Member of the Newfoundland House of Assembly for St. John's East St. John's City East (1928–1932)
- In office 29 October 1928 – 6 February 1934 Serving with Frederick C. Alderdice (1928–32) Lewis Edward Emerson (1932–34)
- Preceded by: William Higgins Cyril Fox
- Succeeded by: John G. Higgins (post-Confederation) Frank Fogwill (post-Confederation)

Personal details
- Born: Gerald Guy Byrne September 12, 1890 St. John's, Newfoundland Colony
- Died: January 25, 1952 (aged 61) St. John's, Newfoundland, Canada
- Party: Liberal-Conservative (1928–1932); United Newfoundland Party (1932–1934);
- Branch: Royal Newfoundland Regiment
- Service years: 1915–1917
- Rank: Captain
- Conflicts: Beaumont-Hamel (1916)

= Gerald G. Byrne =

Newfoundland politician (1890–1952)

Gerald Guy Byrne (September 12, 1890 – January 25, 1952) was a politician in Newfoundland. He represented St. John's City East in the Newfoundland House of Assembly from 1928 to 1934.
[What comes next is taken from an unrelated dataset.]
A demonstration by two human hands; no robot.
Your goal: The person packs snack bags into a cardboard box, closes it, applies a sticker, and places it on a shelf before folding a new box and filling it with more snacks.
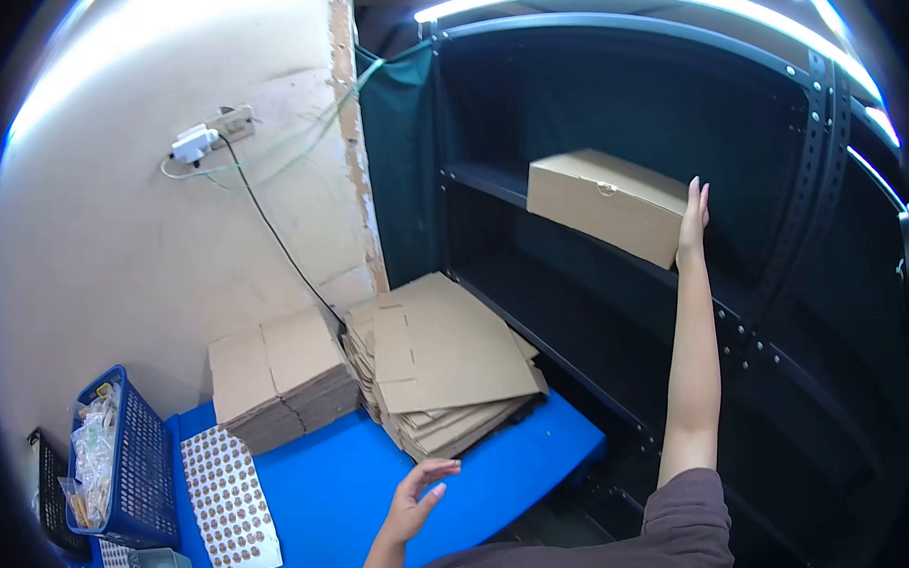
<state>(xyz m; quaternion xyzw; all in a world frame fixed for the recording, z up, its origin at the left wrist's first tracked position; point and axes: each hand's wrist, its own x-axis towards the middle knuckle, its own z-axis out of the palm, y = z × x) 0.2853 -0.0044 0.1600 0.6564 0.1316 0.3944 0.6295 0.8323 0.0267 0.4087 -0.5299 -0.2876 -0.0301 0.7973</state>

He was born in St. John's, Newfoundland and Labrador and was educated at Saint Bonaventure's College. He was one of the so-called "First Five Hundred" to enlist in the Royal Newfoundland Regiment at the start of World War I. Byrne saw action during the Gallipoli Campaign, was injured at Beaumont Hamel in 1916 and was sent back to Newfoundland in 1917. He became military secretary for the Department of Militia. He was elected to the Newfoundland assembly in 1928 and was reelected in 1932.

He died in St. John's at the age of 61.